> **Task**
Set down exactly the lines from the one containing "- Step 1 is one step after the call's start" through the last line of the data below, and no others.

****************

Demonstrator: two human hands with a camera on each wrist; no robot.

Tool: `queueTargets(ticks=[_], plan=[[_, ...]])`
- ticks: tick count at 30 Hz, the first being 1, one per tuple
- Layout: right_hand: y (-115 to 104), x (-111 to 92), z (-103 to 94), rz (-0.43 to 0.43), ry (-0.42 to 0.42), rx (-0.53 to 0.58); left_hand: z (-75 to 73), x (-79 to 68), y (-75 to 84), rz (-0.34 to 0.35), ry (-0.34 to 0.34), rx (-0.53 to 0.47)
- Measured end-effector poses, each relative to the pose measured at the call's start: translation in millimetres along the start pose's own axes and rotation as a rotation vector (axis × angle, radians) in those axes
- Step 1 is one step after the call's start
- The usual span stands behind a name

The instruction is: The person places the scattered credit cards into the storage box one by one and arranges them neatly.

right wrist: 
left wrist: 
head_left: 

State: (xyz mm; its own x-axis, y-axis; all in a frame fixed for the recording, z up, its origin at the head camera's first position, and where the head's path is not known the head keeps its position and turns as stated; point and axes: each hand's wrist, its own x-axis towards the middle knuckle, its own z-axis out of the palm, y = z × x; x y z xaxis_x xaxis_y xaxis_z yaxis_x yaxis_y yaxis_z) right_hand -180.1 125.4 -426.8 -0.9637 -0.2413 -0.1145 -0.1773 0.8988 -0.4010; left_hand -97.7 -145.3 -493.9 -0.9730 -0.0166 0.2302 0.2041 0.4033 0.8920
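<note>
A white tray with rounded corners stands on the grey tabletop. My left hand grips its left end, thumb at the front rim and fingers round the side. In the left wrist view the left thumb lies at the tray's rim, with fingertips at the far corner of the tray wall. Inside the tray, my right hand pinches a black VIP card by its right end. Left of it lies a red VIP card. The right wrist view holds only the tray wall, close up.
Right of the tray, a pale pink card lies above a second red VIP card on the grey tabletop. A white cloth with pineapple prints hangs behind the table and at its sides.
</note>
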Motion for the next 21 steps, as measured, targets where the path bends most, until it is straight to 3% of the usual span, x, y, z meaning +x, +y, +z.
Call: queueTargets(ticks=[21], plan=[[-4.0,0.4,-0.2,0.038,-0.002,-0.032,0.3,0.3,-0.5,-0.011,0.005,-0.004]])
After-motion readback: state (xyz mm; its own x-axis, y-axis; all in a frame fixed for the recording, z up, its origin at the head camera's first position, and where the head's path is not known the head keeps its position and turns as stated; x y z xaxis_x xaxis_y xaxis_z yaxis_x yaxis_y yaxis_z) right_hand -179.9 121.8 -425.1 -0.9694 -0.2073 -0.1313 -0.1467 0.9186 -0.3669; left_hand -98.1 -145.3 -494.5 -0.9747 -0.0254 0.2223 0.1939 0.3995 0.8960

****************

> **Solution for this exercise**
- Step 1 is one step after the call's start
- The usual span stands behind a name

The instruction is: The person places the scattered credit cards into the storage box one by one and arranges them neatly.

right wrist: 
left wrist: 
head_left: 

State: (xyz mm; its own x-axis, y-axis; all in a frame fixed for the recording, z up, its origin at the head camera's first position, and where the head's path is not known the head keeps its position and turns as stated; point and axes: each hand's wrist, its own x-axis towards the middle knuckle, its own z-axis out of the palm, y = z × x; x y z xaxis_x xaxis_y xaxis_z yaxis_x yaxis_y yaxis_z) right_hand -180.1 125.4 -426.8 -0.9637 -0.2413 -0.1145 -0.1773 0.8988 -0.4010; left_hand -97.7 -145.3 -493.9 -0.9730 -0.0166 0.2302 0.2041 0.4033 0.8920
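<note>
A white tray with rounded corners stands on the grey tabletop. My left hand grips its left end, thumb at the front rim and fingers round the side. In the left wrist view the left thumb lies at the tray's rim, with fingertips at the far corner of the tray wall. Inside the tray, my right hand pinches a black VIP card by its right end. Left of it lies a red VIP card. The right wrist view holds only the tray wall, close up.
Right of the tray, a pale pink card lies above a second red VIP card on the grey tabletop. A white cloth with pineapple prints hangs behind the table and at its sides.
</note>
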Motion for the next 21 steps, as measured, targets where the path bends most, until it is straight to 3% of the usual span, x, y, z meaning +x, +y, +z.
Call: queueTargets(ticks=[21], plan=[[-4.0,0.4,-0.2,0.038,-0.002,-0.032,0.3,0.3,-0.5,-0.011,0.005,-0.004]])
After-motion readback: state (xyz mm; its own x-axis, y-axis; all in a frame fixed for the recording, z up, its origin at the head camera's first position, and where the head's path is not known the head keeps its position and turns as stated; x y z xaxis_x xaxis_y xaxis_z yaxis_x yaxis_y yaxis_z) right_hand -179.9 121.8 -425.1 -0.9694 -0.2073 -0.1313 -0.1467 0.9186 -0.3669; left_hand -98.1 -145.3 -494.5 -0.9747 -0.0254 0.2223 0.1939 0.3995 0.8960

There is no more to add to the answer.